Restate the listing below word for word, omitting any images.

Data extract |

..............................

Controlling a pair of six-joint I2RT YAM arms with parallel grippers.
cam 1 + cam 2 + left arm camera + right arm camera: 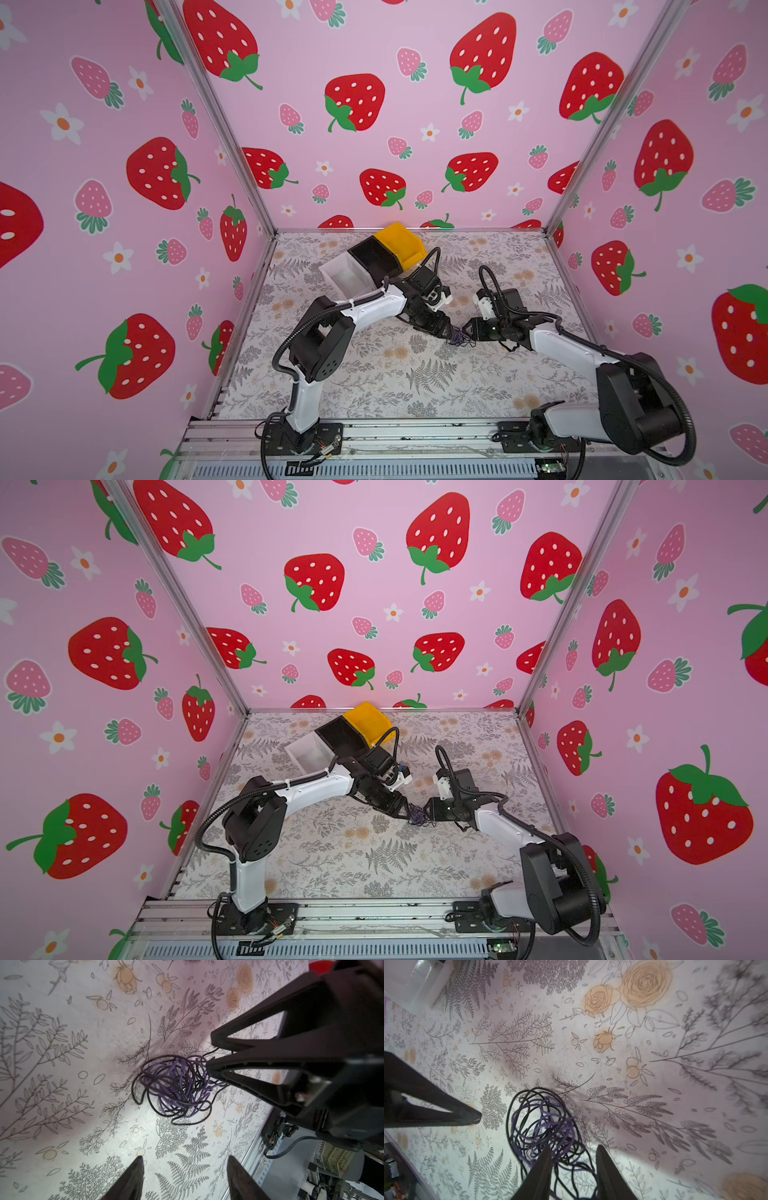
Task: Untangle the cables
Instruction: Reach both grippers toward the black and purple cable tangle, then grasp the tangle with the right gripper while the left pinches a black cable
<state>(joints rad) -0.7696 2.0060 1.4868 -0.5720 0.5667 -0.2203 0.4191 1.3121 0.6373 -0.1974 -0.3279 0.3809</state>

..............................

Problem solution |
Controlling a pair of six-joint I2RT YAM arms with parallel grippers.
cam 1 + cam 2 + left arm camera + right arm camera: 
Task: Untangle the cables
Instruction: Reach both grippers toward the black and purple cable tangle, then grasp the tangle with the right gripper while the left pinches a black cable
<state>(joints rad) -0.7696 2.0060 1.4868 -0.5720 0.5667 -0.2203 0.4191 1.3121 0.6373 -0.1974 -0.3279 0.3809</state>

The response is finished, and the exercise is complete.